After a brief moment of silence, he groaned and replied, “Captain. I’m sorry. I tried. There were too many and they were fast… faster then I’ve have ever seen before.” His eyes never opened, but his report was given like a true soldier.

“Soldier. At ease,” I pulled a chair up beside the stretcher and sat, “There is time for reports later, now lets talk about you. Tell me how you feel Howard.”

“I got bitten didn’t I?”


“I figured . . . I can feel it running through my veins. It hurts. Like fire being pushed through my veins” Between sentences he groaned in pain, “Captain... promise me one thing? Be here when I wake up? They can cure me can’t they? I’ve heard the rumor that they found it, that they found the cure. Is it true?”

I hesitated, a moment too long and I heard his sigh, long and low, “Course not. Was a nice bit of hope though, we have to keep hope, Captain, or we are no better than those things.” His reply was interrupted several times by coughing fits and painful grunts.

“We did find a cure,” I grabbed a rag and wiped the sweat from his forehead, “it’s a bullet.”

Again he fell into a coughing spasm, consciousness almost slipping but he held on, his hand flung up and grabbed my arm, “Tell her. Tell her. Tell her. I love her.”

“She has been sent for, she should be waiting outside. I could send her in and you could tell her if you’d like,” I answered, turning back to look into his now open bloodshot eyes.

He began to laugh but it turned into another coughing fit, this time blood accompanying the cough.

“You think I want her to see me like this? Like this…” He slipped under again, the anesthetics robbing him of consciousness.

His grip loosened on my shirt and I slipped into the outer part of the tent.

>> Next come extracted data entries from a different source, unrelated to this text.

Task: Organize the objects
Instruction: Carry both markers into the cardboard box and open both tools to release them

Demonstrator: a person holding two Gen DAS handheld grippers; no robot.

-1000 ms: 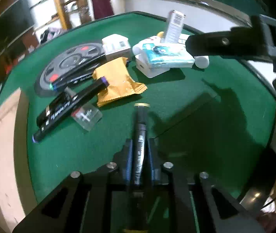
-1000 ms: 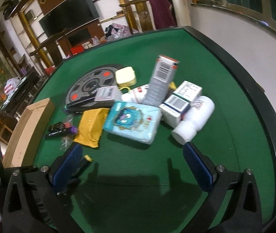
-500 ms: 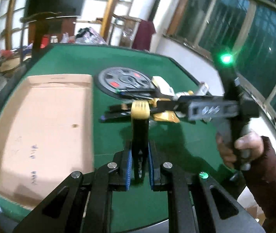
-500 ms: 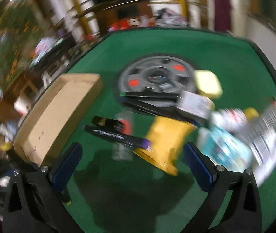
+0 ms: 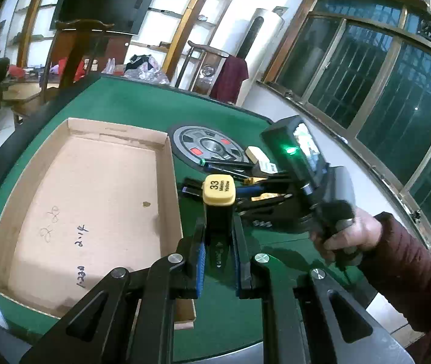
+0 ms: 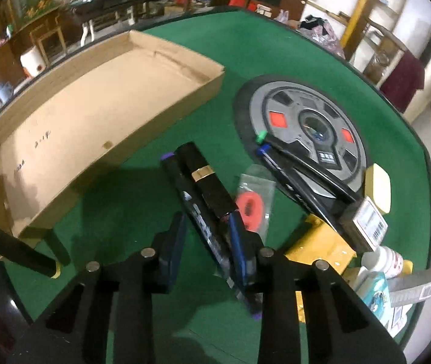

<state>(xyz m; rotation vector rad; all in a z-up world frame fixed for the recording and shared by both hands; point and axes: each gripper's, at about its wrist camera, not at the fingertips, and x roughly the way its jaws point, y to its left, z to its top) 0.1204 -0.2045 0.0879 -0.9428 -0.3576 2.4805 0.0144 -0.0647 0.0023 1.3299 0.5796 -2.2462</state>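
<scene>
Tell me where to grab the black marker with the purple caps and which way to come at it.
Take the purple-capped marker by its long flat sides near the middle, coming from above with the jaws across its width. It lies flat on the green table, and a black tube with a gold band rests along one side, so that side is crowded. The right gripper is closing around it now.

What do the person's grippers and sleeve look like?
Both are black angular frames with silver round bolts. The left gripper and the right gripper have blue ridged pads inside their fingers. From the left view, the right one has a grey handle with a green light. The person wears a dark red quilted sleeve.
</scene>
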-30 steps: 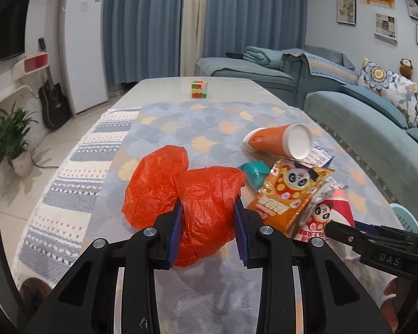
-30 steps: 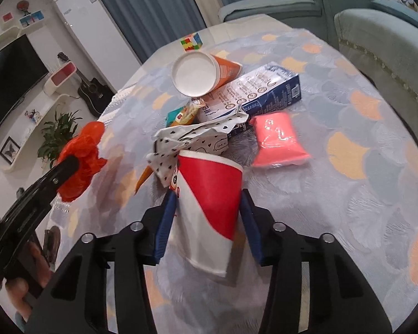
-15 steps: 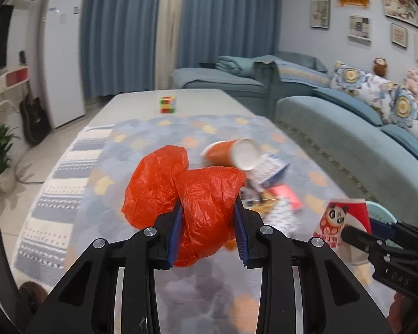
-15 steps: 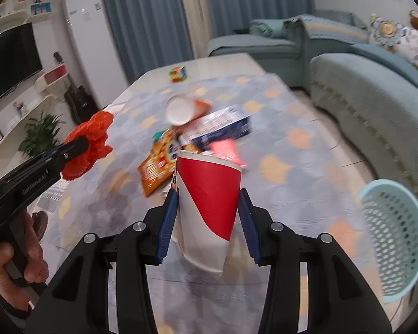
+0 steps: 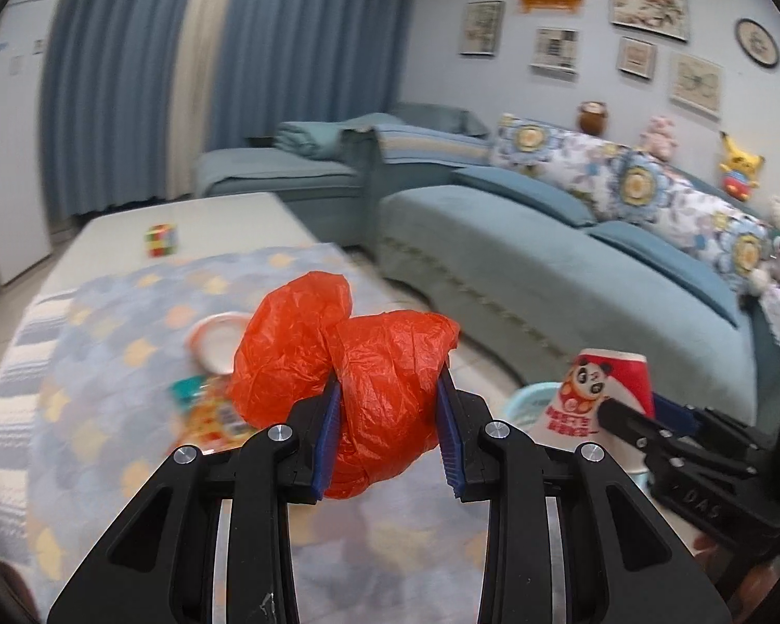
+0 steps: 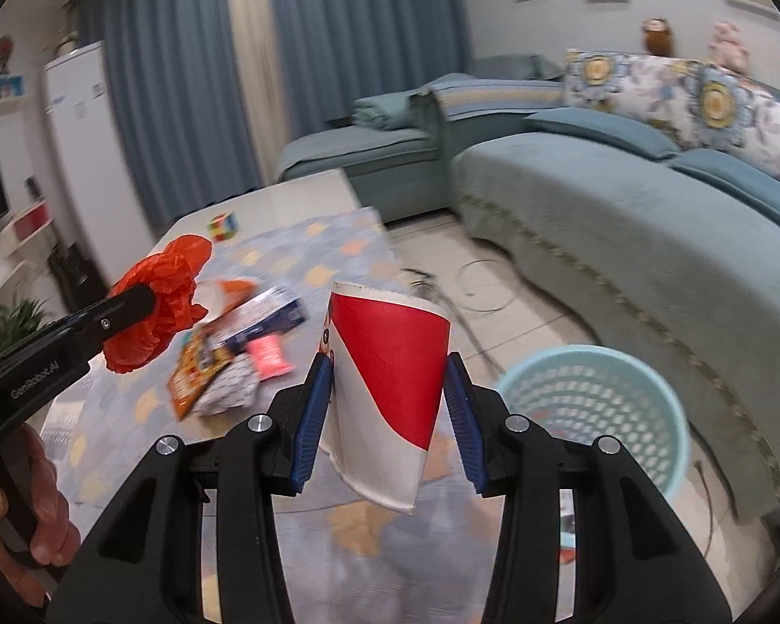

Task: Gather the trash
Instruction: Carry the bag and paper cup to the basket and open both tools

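My left gripper (image 5: 387, 431) pinched the bag (image 5: 359, 364), my right gripper (image 6: 387, 416) pinched the cup (image 6: 387, 379); I aimed both over the basket (image 6: 593, 416) before letting go.

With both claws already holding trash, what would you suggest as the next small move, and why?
Probably carry the right claw a little further right, over the light blue basket. It is clamped on the red and white paper cup, and the basket stands open on the floor just right of it. The left claw, gripping the orange plastic bag, can follow.

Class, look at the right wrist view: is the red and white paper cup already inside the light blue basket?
No, the paper cup is clamped in the right gripper, beside the basket.
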Action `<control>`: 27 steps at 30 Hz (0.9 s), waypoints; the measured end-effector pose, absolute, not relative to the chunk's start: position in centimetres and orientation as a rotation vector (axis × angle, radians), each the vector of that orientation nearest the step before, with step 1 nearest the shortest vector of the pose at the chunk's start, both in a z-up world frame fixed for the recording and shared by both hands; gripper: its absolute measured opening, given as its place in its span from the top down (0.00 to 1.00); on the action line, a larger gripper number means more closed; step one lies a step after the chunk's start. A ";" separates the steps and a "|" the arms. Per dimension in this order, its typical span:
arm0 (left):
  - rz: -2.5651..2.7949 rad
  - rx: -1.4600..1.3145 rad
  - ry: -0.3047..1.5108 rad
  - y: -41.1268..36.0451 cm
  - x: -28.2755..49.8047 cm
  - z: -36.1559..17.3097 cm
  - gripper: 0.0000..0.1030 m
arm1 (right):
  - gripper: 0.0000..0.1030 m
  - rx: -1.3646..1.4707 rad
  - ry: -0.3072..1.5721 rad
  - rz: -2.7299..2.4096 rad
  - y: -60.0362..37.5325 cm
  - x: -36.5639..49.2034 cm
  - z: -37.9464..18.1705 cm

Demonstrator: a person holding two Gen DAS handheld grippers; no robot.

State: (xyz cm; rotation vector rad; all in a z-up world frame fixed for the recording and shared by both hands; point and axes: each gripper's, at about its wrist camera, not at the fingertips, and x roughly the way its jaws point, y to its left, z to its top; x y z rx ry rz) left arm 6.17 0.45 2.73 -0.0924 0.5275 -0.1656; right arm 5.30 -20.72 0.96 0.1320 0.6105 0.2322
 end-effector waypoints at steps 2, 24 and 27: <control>-0.215 -0.083 0.527 -2.0 6.8 3.0 0.70 | 0.60 0.159 0.611 0.190 -22.7 5.2 1.0; -0.686 -0.152 0.899 -17.3 15.2 -8.6 0.69 | 0.58 0.337 0.923 -0.250 -36.1 7.8 -11.6; -0.697 -0.160 0.941 -17.7 15.7 -10.1 0.67 | 0.57 0.356 0.953 -0.258 -36.6 8.4 -12.8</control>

There stood Sergeant Jaley, young, vibrant, and very beautiful; a little shorter than I was, with long locks of blond hair pulled back into two dirtied braids.

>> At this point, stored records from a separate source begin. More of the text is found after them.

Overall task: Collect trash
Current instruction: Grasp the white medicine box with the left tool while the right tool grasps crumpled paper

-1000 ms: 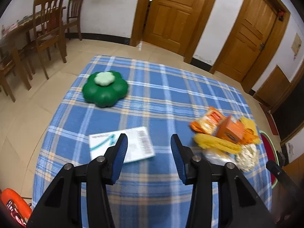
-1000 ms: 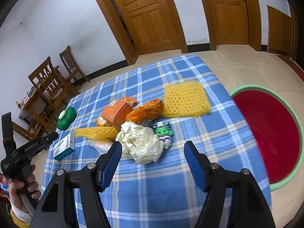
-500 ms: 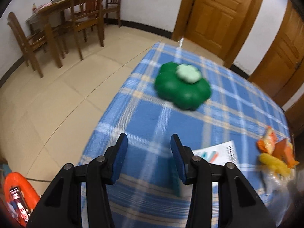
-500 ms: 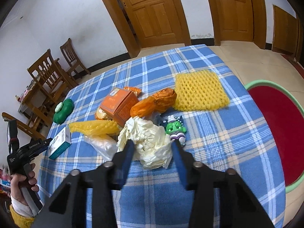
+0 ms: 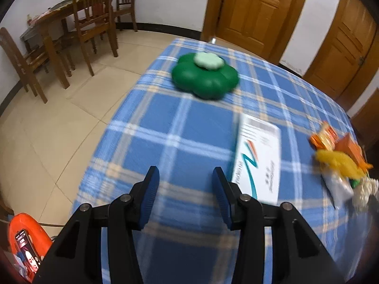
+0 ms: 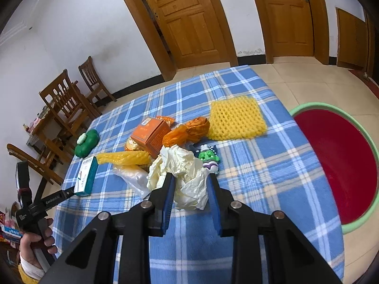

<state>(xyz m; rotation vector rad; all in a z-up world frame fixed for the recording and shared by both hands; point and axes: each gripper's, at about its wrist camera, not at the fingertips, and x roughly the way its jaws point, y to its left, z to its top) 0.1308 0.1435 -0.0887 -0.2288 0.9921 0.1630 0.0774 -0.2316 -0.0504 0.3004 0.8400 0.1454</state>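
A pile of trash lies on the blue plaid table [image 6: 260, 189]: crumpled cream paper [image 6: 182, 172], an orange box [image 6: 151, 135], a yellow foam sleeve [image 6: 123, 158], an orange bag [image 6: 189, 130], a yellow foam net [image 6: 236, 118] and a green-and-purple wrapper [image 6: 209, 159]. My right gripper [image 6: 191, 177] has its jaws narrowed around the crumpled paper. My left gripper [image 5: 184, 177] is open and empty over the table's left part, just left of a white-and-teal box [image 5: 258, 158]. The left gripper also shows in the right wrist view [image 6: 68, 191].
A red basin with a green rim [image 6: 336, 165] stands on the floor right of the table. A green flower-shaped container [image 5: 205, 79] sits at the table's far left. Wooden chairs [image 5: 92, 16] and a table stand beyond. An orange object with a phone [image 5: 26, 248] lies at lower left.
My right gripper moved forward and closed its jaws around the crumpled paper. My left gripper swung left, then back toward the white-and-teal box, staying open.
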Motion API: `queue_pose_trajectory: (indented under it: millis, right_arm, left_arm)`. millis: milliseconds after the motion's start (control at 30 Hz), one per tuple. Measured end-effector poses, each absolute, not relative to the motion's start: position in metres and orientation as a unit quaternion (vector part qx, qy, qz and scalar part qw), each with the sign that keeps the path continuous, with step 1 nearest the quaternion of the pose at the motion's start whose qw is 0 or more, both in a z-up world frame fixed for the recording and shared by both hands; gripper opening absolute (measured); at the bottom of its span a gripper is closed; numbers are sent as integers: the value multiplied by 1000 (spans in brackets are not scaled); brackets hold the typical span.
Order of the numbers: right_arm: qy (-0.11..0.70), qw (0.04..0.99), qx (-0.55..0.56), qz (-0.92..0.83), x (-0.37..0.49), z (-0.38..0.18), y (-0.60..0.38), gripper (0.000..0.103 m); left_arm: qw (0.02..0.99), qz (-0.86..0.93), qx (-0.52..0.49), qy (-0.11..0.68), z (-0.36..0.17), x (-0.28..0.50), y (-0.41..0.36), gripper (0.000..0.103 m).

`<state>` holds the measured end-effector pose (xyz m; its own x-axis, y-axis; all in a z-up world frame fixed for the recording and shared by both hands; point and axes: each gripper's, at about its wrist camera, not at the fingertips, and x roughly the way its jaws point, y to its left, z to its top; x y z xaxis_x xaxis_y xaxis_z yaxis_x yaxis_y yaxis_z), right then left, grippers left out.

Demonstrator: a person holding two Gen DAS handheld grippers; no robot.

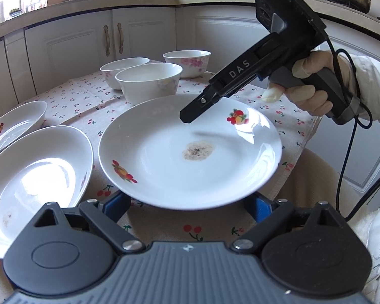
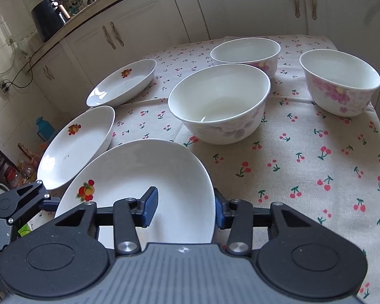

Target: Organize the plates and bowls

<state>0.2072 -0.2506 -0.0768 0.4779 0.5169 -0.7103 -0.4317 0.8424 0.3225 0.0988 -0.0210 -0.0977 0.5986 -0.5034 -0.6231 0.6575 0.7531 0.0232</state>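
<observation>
On the table (image 2: 304,177) in front of me, three plates run along the left: near plate (image 2: 139,177), middle plate (image 2: 76,147), far plate (image 2: 121,83). Three bowls stand farther off to the right: nearest bowl (image 2: 219,101), another bowl (image 2: 245,50) behind it, rightmost bowl (image 2: 339,81) apart.

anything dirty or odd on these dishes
Yes: the white fruit-print plate nearest the left gripper has a brownish speckled residue patch at its centre. The three white floral bowls behind it look clean.

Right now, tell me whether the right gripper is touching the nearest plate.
Touching. The right wrist view shows the right gripper shut on the plate, one blue pad inside its rim and the other outside it.
</observation>
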Motion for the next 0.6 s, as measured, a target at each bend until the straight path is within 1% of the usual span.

She stared into my eyes, her deep brown eyes boring into mine, “How is he?”

“Dying.” I replied, coldly.

“Anything we can do?”

“No.” I paused, about to pass along his last words, but she cut me off.

“I heard you two talking, sir, sorry to listen in. I heard his last requests,” She paused, tears filling her eyes, “but sir, he made you promise you’d be there when he awoke,” She stopped again, this time the tears flowed freely, “How?”

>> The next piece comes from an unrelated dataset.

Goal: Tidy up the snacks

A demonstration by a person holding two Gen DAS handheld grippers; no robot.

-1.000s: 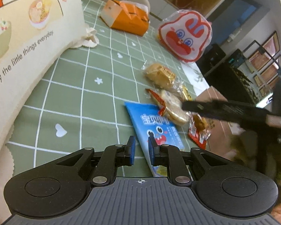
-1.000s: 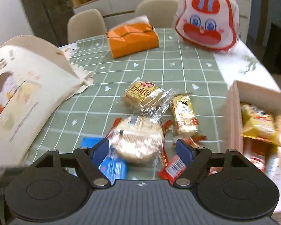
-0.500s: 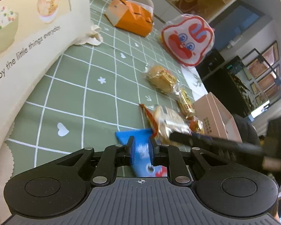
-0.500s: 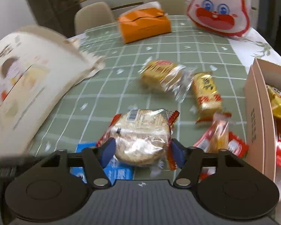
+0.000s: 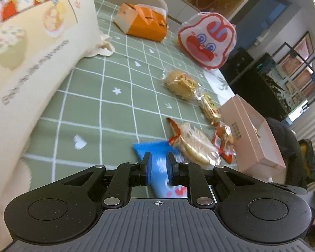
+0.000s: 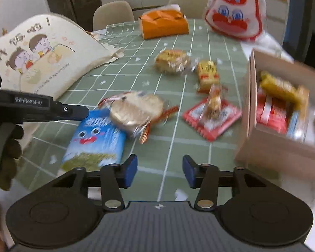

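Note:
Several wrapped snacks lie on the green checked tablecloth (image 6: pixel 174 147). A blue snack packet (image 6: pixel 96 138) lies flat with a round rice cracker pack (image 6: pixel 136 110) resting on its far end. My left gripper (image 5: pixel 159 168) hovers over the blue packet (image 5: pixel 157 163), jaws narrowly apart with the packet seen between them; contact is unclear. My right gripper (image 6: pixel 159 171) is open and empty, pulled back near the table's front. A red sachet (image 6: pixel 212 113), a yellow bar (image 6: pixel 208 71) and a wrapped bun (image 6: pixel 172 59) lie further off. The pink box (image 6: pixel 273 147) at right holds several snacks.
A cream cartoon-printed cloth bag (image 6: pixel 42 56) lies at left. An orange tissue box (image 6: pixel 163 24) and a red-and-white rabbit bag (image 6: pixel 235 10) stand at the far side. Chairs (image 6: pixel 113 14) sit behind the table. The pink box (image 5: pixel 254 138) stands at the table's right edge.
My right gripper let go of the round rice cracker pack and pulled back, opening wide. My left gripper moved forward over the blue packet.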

I let the silence be my answer. She cried harder, dropping to her knees, head in her hands as she shook her head and sobbed. I patted her on the back and turned to again enter the operating room.

Pausing, I looked back over my shoulder and whispered “Leave Jay. That’s an order.” She could only nod.

I re-entered the operation room, Howard’s eyes fluttered open and a smile played upon his face, but was interrupted by another bloodied coughing fit.

“Sleep Howard. I promised, I’ll be here when you wake up,” I replied tenderly, tears again stinging my eyes.

“You promised, Captain. Captain’s promise…” His voice faded as unconsciousness again over took him.

Bear walked in, his eyes cold as steel, “What are you going to do Cap? You promised you’d be here when he woke up, and as I recall you don’t break a promise.”

I lifted my pistol from its holster, cocked it, and held it directly above Howard’s head, “Yeah I did promise that, but what if he never wakes up?’